Modularity

Modularity is a mechanism that divides a large program into small, more easily manageable parts when designing and implementing a program. If a program is modular, it has been divided into distinctly considered parts, and the result of their combined functioning is the final program.

Module is a whole consisting of cohesive programming structures. In most programming languages each module is implemented as a separate source code file, or a pair of source code files.

To some extent, modules are similar to classes: Each module has a public and a private interface. Classes and modules, however, are not the same thing. The only similarities are that both are used through their public interface. Also, if a class forms a distinct part of the program, it is often reasonable to implement it as a module, just like in the examples we are going to show you.

Mini example: geometry calculations

Let us study an example that shows us how to implement the basic, mechanical details of modules. The program of this example is a simple prototype of geometry calculator. It consists of two modules: a main program, and a module containing geometric calculations.
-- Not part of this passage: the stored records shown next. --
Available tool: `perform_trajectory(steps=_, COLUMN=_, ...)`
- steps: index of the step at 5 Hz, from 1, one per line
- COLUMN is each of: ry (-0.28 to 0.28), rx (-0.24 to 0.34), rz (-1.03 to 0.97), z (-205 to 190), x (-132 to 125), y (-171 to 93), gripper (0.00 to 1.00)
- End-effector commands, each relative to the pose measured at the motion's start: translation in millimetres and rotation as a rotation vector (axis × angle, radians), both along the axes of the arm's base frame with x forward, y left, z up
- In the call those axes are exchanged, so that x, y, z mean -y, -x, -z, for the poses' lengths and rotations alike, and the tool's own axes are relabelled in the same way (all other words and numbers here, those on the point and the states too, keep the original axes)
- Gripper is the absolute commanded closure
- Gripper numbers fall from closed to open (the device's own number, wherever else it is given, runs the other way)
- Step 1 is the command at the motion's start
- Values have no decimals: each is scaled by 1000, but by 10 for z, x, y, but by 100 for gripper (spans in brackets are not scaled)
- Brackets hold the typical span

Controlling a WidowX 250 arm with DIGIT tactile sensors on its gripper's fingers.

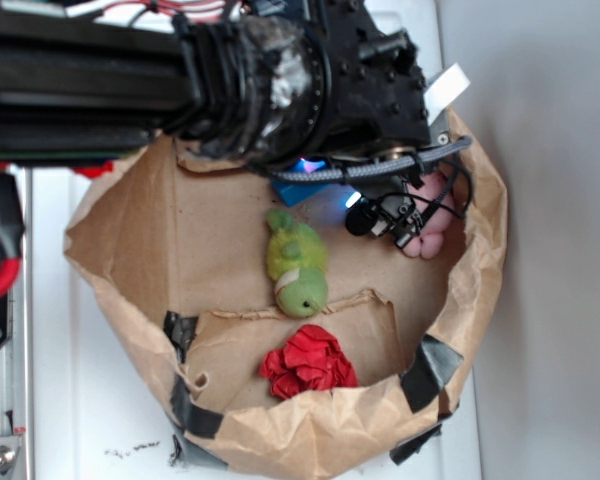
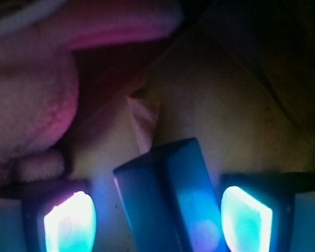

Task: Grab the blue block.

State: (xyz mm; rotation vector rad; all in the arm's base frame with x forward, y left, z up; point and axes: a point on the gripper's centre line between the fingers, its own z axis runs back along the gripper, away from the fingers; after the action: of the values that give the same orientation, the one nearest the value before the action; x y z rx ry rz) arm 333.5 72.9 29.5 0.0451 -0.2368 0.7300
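Black robot gripper (image 2: pixel 157 215) is down inside the crumpled brown paper bag tray (image 1: pixel 140 240), at its far side. Flat bright blue rectangular block (image 2: pixel 168 199) sits between the two glowing finger pads (image 2: pixel 69 223). In the wrist view there's a gap on the left side and the right pad is close, maybe touching; fingers look spread around it, not clamped, though I can't be certain. Straddling like this makes sense for a squeeze across the narrow faces.

Block's long axis runs away from the camera, tipped slightly left at its far end, roughly in line with the fingers' reach. In the exterior view only a blue sliver (image 1: pixel 305 185) shows under the arm.

Soft pink plush toy (image 1: pixel 430 225) lies just right of the gripper. Green plush caterpillar toy (image 1: pixel 298 262) and red crumpled cloth (image 1: pixel 308 362) lie nearer, well apart from the block.
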Motion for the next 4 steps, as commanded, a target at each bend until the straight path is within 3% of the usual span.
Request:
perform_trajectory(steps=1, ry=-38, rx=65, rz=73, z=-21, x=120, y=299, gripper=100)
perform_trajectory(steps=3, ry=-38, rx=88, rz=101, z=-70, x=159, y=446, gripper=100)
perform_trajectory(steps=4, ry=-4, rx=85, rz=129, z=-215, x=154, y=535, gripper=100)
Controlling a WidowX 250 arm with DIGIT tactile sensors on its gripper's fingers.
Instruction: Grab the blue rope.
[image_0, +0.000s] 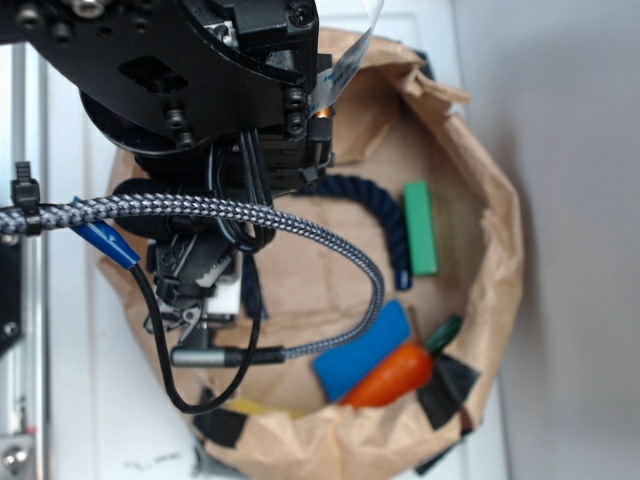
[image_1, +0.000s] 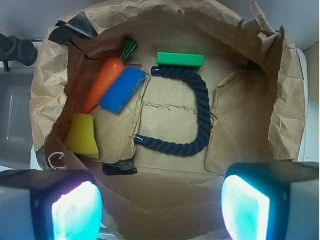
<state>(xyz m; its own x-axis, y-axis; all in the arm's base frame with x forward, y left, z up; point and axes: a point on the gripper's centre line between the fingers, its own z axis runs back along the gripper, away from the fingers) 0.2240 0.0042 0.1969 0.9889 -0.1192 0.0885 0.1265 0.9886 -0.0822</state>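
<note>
Blue rope (image_1: 200, 107) bent in U, open pincer (image_1: 161, 205) above, apart

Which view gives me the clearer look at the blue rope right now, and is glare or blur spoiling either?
Wrist view: the blue rope is sharp and whole, with the end effector pads glowing cyan, blurred, at the bottom edge. Exterior view: softer focus, and the arm and grey cable hide half the rope.
</note>
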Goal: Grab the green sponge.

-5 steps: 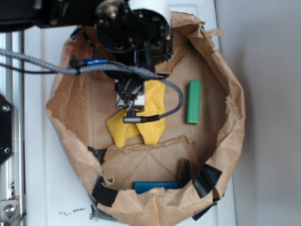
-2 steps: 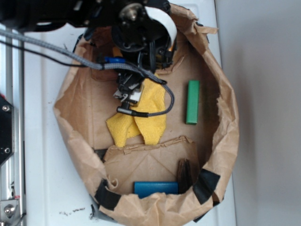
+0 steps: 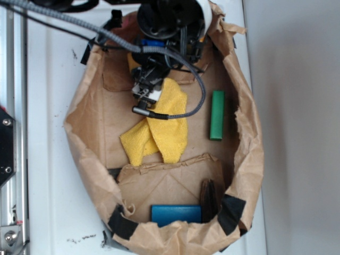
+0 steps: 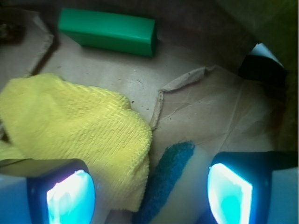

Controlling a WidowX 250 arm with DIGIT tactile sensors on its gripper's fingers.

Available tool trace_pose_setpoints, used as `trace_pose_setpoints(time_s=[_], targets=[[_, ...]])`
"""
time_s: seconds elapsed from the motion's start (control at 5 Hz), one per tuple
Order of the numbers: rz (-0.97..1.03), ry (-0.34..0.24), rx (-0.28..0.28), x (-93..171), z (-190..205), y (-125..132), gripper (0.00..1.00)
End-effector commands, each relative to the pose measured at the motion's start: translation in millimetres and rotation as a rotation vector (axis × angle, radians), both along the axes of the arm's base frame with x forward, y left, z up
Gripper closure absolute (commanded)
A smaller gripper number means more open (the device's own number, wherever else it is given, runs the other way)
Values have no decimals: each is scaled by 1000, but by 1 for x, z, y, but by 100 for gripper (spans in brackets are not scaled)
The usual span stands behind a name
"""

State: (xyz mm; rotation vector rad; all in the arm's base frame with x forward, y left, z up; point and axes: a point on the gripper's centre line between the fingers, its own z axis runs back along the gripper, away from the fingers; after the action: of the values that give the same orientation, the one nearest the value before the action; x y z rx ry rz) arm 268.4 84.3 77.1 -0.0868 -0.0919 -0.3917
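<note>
From the exterior view I see my black gripper [image 3: 147, 91] at twelve o'clock inside the crumpled brown paper bag [image 3: 85, 133], over the yellow woven cloth [image 3: 167, 127].

On the wrist view, the jaws stand apart, the dark green-topped sponge [image 4: 163, 179] between them at six o'clock, the bright green rectangular block [image 4: 107, 31] at eleven.
</note>
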Motion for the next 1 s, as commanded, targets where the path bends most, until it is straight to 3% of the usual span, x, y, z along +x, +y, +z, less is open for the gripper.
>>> trace_pose_setpoints(time_s=[0.0, 0.2, 0.8], targets=[[65, -25, 3, 6, 41, 23, 0], [82, -16, 24, 11, 30, 26, 0], [79, -87, 119, 10, -18, 28, 0]])
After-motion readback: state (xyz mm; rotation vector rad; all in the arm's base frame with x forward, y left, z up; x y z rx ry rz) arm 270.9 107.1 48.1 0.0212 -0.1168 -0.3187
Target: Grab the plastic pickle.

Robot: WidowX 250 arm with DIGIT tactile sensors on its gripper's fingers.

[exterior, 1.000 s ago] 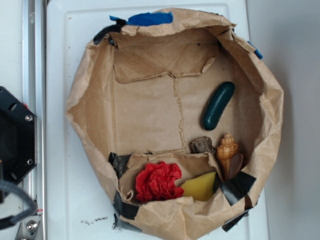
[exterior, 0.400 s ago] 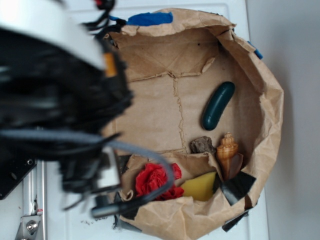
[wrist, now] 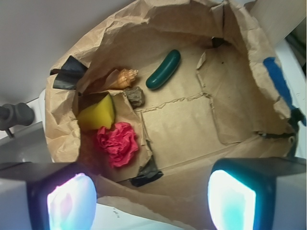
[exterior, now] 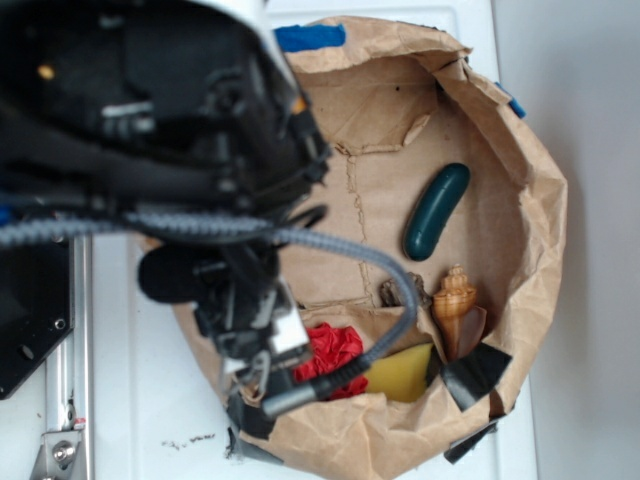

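While the fingers (wrist: 72, 203) stand spread apart and empty, the plastic pickle (wrist: 163, 70) lies well beyond them near the paper bag's (wrist: 240, 28) far wall.

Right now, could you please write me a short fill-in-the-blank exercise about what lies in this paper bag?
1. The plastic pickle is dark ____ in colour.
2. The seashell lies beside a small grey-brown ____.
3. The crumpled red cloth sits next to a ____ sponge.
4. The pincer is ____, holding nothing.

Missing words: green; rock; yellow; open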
The main program module, located in the file calculator.cpp, looks like this:

// Module: calculator / file: calculator.cpp
// Provides the main function for a geometry calculator.
#include "geometry.hh"
#include <iostream>

using namespace std;

int main() {
    double dimension = 0.0;

    cout << "Input the length of the side of a square: ";
    cin >> dimension;
    cout << "Perimeter: " << square_perimeter(dimension) << endl
         << "Area:      " << square_area(dimension) << endl;

    cout << "Input the radius of a circle: ";
    cin >> dimension;
    cout << "Perimeter: " << circle_perimeter(dimension) << endl
         << "Area:      " << circle_area(dimension) << endl;
}

In C++, each module providing services to other modules in its public interface needs a header file that describes all the services included in the public interface of the module.

In our example, the module geometry offers functions to the main program for calculating the perimeter and the area of certain geometric shapes. The header file of the module then consists of the declarations of the functions required by the main program.

// Module: geometry / file: geometry.hh
// Header file of module geometry: provides the declarations for functions
// needed in calculations concerning geometric shapes
#ifndef GEOMETRY_HH
#define GEOMETRY_HH

double square_perimeter(double side);
double square_area(double side);

double circle_perimeter(double radius);
double circle_area(double radius);

#endif // GEOMETRY_HH

Now, at the latest, is the time to notice that the main program module (calculator.cpp) contains the line

#include "geometry.hh"

This is the directive of the preprocessor that tells the C++ compiler that a module is using services from the public interface of another module. Having added the line #include at the beginning of the file calculator.cpp, you can call the functions declared in geometry.hh even if their definitions are located elsewhere.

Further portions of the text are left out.